### DIRECTIONS
Set every entry down again, unchanged, picture-free.

Data records
++++++++++

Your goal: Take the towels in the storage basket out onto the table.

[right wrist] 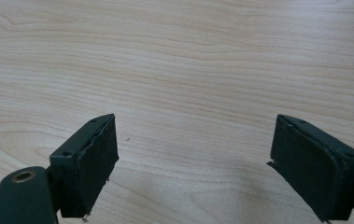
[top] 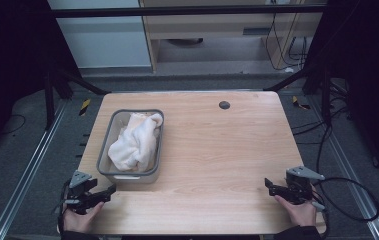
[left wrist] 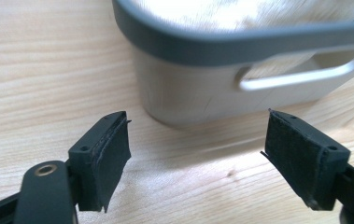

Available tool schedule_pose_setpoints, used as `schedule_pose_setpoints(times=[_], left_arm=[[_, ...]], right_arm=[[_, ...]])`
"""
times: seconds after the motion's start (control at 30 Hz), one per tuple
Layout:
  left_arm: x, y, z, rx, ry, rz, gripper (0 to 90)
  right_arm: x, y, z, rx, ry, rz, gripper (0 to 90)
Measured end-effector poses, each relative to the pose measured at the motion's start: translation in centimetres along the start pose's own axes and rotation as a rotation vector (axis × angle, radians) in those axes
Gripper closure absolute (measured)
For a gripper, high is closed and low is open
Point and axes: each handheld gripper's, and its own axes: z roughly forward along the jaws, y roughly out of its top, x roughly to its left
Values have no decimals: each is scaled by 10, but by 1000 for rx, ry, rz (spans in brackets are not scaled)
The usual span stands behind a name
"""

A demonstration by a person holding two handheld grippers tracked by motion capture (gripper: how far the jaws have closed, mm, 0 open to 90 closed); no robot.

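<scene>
A grey rectangular tub (top: 104,159) stands on the left half of the wooden table, with a crumpled white and cream towel (top: 133,140) heaped inside it. My left gripper (top: 111,192) rests at the table's front left corner, just in front of the tub, open with nothing between its jaws. In the left gripper view the tub's near wall and handle slot (left wrist: 296,77) loom close ahead of that gripper (left wrist: 197,140). My right gripper (top: 268,185) lies at the front right, open and empty, over bare wood (right wrist: 193,140).
A small dark round disc (top: 224,105) is set in the table (top: 217,150) near the far edge. Cables (top: 347,200) trail off the table's right side. Metal rails and dark floor surround the table.
</scene>
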Motion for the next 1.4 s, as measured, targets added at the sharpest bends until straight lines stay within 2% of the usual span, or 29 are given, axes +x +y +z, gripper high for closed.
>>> schedule_pose_setpoints(times=[0.07,0.27,0.57,0.87,1.1,1.4], left_arm=[[0,1,-4,-15,-12,-23,220],[0,5,-13,-46,-41,-55,218],[-2,17,-25,-89,-40,-40,220],[-7,28,-32,-120,-56,-37,223],[-13,41,-36,-140,-72,-19,224],[-21,59,-40,-158,-100,7,223]], right_arm=[[0,-1,-1,-3,2,3,150],[0,0,-2,-10,10,10,153],[5,1,-3,-12,21,-11,157],[7,0,-4,-14,38,-2,152],[7,0,-2,-5,33,-17,146],[6,1,-1,0,20,-11,135]])
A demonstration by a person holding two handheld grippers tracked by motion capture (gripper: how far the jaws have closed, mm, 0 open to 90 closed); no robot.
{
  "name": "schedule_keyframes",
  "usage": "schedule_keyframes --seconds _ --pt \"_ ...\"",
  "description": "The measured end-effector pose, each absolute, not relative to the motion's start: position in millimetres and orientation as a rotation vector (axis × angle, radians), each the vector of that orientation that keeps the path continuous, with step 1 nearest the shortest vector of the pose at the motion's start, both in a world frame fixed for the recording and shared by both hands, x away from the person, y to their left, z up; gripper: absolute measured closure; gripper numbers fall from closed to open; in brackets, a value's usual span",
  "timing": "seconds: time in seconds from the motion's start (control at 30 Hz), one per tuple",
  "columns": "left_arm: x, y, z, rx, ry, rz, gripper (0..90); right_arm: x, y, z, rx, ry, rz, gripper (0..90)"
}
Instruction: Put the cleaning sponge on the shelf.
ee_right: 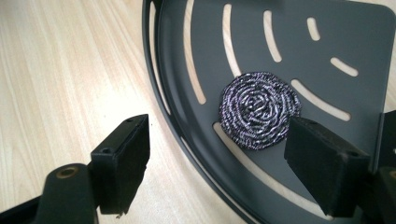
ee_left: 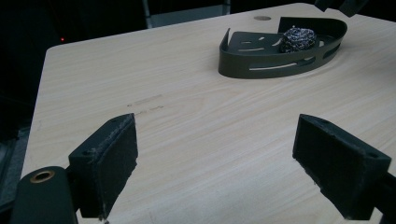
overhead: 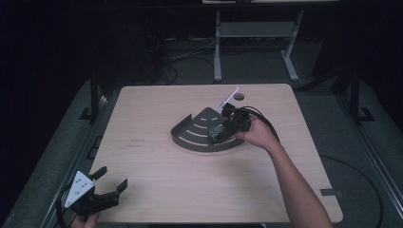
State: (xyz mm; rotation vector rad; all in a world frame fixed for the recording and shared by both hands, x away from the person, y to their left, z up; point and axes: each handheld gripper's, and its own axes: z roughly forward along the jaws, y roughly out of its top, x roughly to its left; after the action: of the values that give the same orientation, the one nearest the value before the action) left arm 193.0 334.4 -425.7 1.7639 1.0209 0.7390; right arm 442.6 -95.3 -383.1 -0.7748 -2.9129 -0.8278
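A: Two jaws on my right gripper [ee_right: 217, 163] stand wide apart, nothing between them. Scourer [ee_right: 259, 110] lies flat in the tray [ee_right: 359, 37], near its curved wall, just ahead of my right-hand jaw.

B: So grab or let go?

A: Can't tell which, tbh. If grabbing: shift the gripper toward the tray's middle so the scourer sits between both jaws, not off to one side, then come down straight and close gently. It's springy wire, so I'd guess it'll squash a bit and could snag.

B: What's in the way?

A: Tray wall, mostly. One jaw hangs outside the rim over the table [ee_right: 60, 70], the other inside. Drop as-is and I'd straddle the wall and maybe shove the tray. Both jaws need to be inside first.

B: Other hand?

A: Left gripper [overhead: 110, 182] is spread wide too, empty, at the near left corner of the table, well apart from the tray. No clash.

B: Anything else around?

A: White stick-like thing [overhead: 228, 99] just beyond the tray, by a small round hole [overhead: 238, 96] in the table. Too blurry to name. Not in my path.
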Motion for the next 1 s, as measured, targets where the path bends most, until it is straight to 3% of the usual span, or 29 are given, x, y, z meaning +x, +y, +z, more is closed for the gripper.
schedule_keyframes --seconds 1.0 --pt "192.6 333.5 -425.9 1.770 1.021 0.739 13.3 411.6 -123.2 -380.9 -0.764 -2.919 -0.860 22.0"
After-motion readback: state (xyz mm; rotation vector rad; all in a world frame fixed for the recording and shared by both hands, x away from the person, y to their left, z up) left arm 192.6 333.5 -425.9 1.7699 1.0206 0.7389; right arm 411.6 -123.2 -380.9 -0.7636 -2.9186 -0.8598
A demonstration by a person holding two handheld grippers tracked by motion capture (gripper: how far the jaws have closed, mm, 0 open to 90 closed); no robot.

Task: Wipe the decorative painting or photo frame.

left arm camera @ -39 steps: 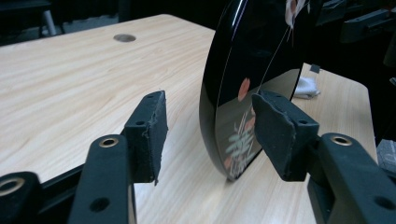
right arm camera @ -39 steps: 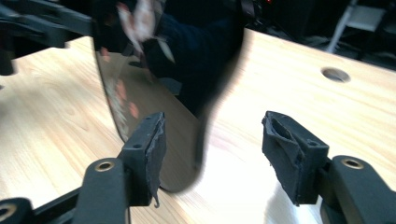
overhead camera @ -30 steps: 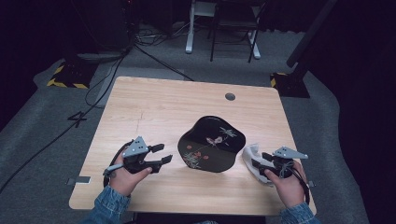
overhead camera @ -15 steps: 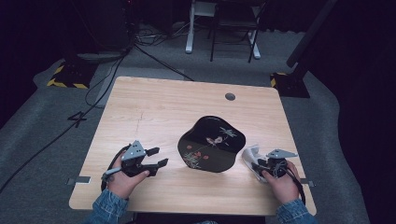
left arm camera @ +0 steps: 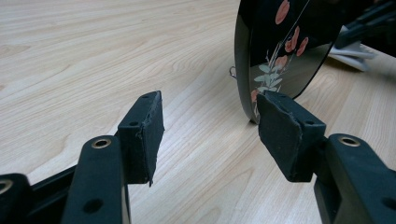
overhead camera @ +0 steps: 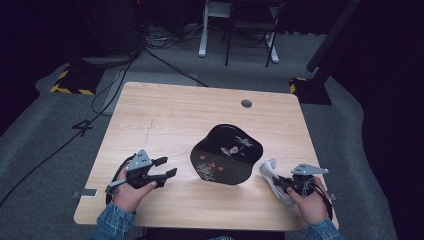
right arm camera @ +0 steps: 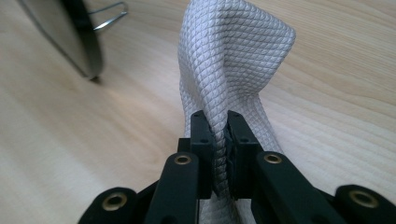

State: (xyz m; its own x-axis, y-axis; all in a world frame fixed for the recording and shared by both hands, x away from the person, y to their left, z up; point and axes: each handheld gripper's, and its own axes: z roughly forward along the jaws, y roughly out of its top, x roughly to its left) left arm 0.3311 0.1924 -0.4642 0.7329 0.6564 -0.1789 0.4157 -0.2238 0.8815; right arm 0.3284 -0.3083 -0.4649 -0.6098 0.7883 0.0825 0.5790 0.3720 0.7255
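White cloth sits pinched between the right gripper jaws, just closed on it.

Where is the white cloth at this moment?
In the high view the white cloth lies at the table's near right, just right of the black plate. The right gripper is shut on it.

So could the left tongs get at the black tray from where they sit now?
Probably yes. The left tongs are open with the black tray just ahead of them and bare table between; the right tongs are shut on the white cloth at the tray's far side.
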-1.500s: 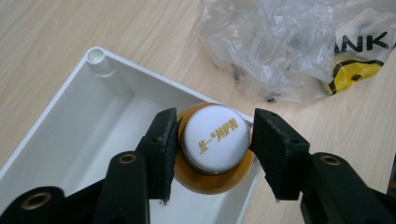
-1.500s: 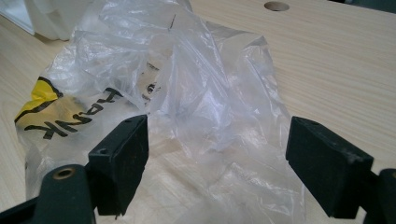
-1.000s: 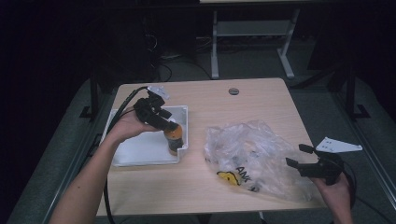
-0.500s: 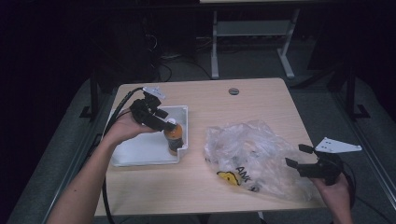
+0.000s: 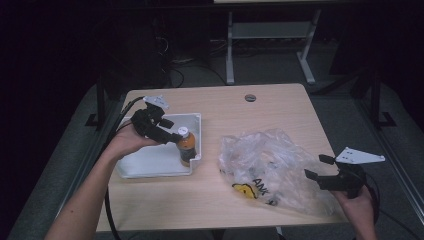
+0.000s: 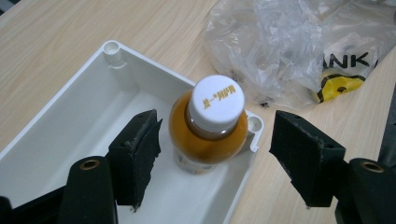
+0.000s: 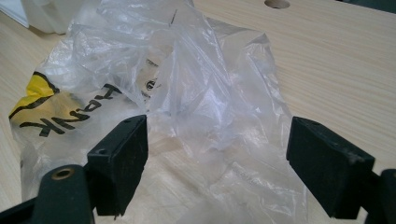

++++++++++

### SOLUTION TO THE EXERCISE
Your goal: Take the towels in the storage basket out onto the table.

[right wrist] 
[top] 
[left wrist] 

Available tool schedule_pose_setpoints, used as `schedule_pose_setpoints(times=[_], left_arm=[[_, ...]], right_arm=[[_, ...]])`
"""
times: seconds after the motion's start (control at 30 Hz), one per tuple
Layout:
  left_arm: x, y, z, rx, ry, rz, gripper (0 to 90)
  right_arm: x, y, z, rx, ry, rz, gripper (0 to 90)
Measured end-effector poses, each relative to the pose measured at the motion's start: translation in centimetres along the start pose's own axes and rotation as a rotation vector (axis × angle, radians) in those axes
Gripper closure absolute (measured)
For a gripper, high is closed and low is open
Point and axes: each handheld gripper's, and its own axes: z roughly forward along the jaws, y roughly out of its top, x roughly to its left
Values have no decimals: each is scaled by 10, but by 1000 for rx, ry, rz (spans in brackets are not scaled)
The usual span stands behind a name
"""

A demonstration by a person holding two handheld grippers tracked by motion capture (gripper: how far the jaws have closed, mm, 0 open to 90 closed); no robot.

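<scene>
A grey rectangular tub (top: 104,159) stands on the left half of the wooden table, with a crumpled white and cream towel (top: 133,140) heaped inside it. My left gripper (top: 111,192) rests at the table's front left corner, just in front of the tub, open with nothing between its jaws. In the left gripper view the tub's near wall and handle slot (left wrist: 296,77) loom close ahead of that gripper (left wrist: 197,140). My right gripper (top: 268,185) lies at the front right, open and empty, over bare wood (right wrist: 193,140).
A small dark round disc (top: 224,105) is set in the table (top: 217,150) near the far edge. Cables (top: 347,200) trail off the table's right side. Metal rails and dark floor surround the table.
</scene>
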Motion for the next 1.4 s, as measured, targets added at the sharpest bends until straight lines stay within 2% of the usual span, or 29 are given, axes +x +y +z, gripper high for closed.
>>> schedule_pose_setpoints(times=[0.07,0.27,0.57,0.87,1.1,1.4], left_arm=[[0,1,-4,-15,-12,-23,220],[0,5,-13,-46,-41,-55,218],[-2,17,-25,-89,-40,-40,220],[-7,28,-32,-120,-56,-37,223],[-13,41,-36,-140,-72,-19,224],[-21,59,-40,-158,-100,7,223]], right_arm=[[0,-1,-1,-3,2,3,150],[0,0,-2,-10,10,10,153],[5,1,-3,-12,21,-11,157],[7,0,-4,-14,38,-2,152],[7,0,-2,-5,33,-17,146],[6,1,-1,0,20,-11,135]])
A demonstration by a person holding two handheld grippers tracked by motion capture (gripper: how far the jaws have closed, mm, 0 open to 90 closed); no robot.
{
  "name": "schedule_keyframes",
  "usage": "schedule_keyframes --seconds _ --pt \"_ ...\"",
  "description": "The measured end-effector pose, each absolute, not relative to the motion's start: position in millimetres and orientation as a rotation vector (axis × angle, radians), each the vector of that orientation that keeps the path continuous, with step 1 nearest the shortest vector of the pose at the motion's start, both in a world frame fixed for the recording and shared by both hands, x away from the person, y to their left, z up; gripper: absolute measured closure; gripper numbers fall from closed to open; in brackets, a value's usual span",
  "timing": "seconds: time in seconds from the motion's start (control at 30 Hz), one per tuple",
  "columns": "left_arm: x, y, z, rx, ry, rz, gripper (0..90); right_arm: x, y, z, rx, ry, rz, gripper (0..90)"
}
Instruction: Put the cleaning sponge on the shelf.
ee_right: 
ee_left: 
overhead: 
State: (xyz mm; rotation vector rad; all in a world frame fixed for the recording and shared by both hands, x away from the person, y to their left, z up; point and axes: each handheld gripper's, and its own axes: z roughly forward along the jaws, y roughly out of its top, x roughly to its left; after the action: of the values that give the same orientation, the one nearest the value before the action) left arm 193.0 334.4 -425.7 1.7639 1.0209 0.7390; right arm 442.6 -95.3 -383.1 -0.7748 -2.9129 -0.8278
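A: Two jaws on my right gripper [ee_right: 217, 163] stand wide apart, nothing between them. Scourer [ee_right: 259, 110] lies flat in the tray [ee_right: 359, 37], near its curved wall, just ahead of my right-hand jaw.

B: So grab or let go?

A: Can't tell which, tbh. If grabbing: shift the gripper toward the tray's middle so the scourer sits between both jaws, not off to one side, then come down straight and close gently. It's springy wire, so I'd guess it'll squash a bit and could snag.

B: What's in the way?

A: Tray wall, mostly. One jaw hangs outside the rim over the table [ee_right: 60, 70], the other inside. Drop as-is and I'd straddle the wall and maybe shove the tray. Both jaws need to be inside first.

B: Other hand?

A: Left gripper [overhead: 110, 182] is spread wide too, empty, at the near left corner of the table, well apart from the tray. No clash.

B: Anything else around?

A: White stick-like thing [overhead: 228, 99] just beyond the tray, by a small round hole [overhead: 238, 96] in the table. Too blurry to name. Not in my path.
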Motion for the next 1 s, as measured, targets where the path bends most, until it is straight to 3% of the usual span, or 29 are given, x, y, z meaning +x, +y, +z, more is closed for the gripper.
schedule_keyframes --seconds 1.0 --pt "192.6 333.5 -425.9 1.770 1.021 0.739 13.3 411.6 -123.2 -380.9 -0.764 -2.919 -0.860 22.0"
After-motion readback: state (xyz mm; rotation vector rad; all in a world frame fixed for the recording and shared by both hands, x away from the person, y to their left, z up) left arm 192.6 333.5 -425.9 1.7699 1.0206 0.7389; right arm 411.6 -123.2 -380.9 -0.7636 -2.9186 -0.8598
A demonstration by a person holding two handheld grippers tracked by motion capture (gripper: how far the jaws have closed, mm, 0 open to 90 closed); no robot.

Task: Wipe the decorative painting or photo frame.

left arm camera @ -39 steps: 
right arm camera @ -39 steps: 
overhead camera @ -30 steps: 
overhead camera @ -15 steps: 
left arm camera @ +0 steps: 
overhead camera @ +0 steps: 
right arm camera @ +0 steps: 

State: (xyz m; its own x-axis, y-axis; all in a world frame fixed for the recording and shared by both hands, x away from the person, y to their left, z up; point and axes: each handheld gripper's, and its own axes: z roughly forward along the jaws, y roughly out of its top, x roughly to its left) left arm 0.3311 0.1924 -0.4642 0.7329 0.6564 -0.1789 0.4157 -0.2238 0.8815; right arm 0.3284 -0.3083 -0.4649 -0.6098 0.7883 0.0825 0.5790 0.3720 0.7255
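White cloth sits pinched between the right gripper jaws, just closed on it.

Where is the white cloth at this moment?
In the high view the white cloth lies at the table's near right, just right of the black plate. The right gripper is shut on it.

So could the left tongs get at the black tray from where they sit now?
Probably yes. The left tongs are open with the black tray just ahead of them and bare table between; the right tongs are shut on the white cloth at the tray's far side.
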-1.500s: 
-1.500s: 
-1.000s: 
-0.500s: 
+0.000s: 
+0.000s: 
+0.000s: 

That brings the answer to completion.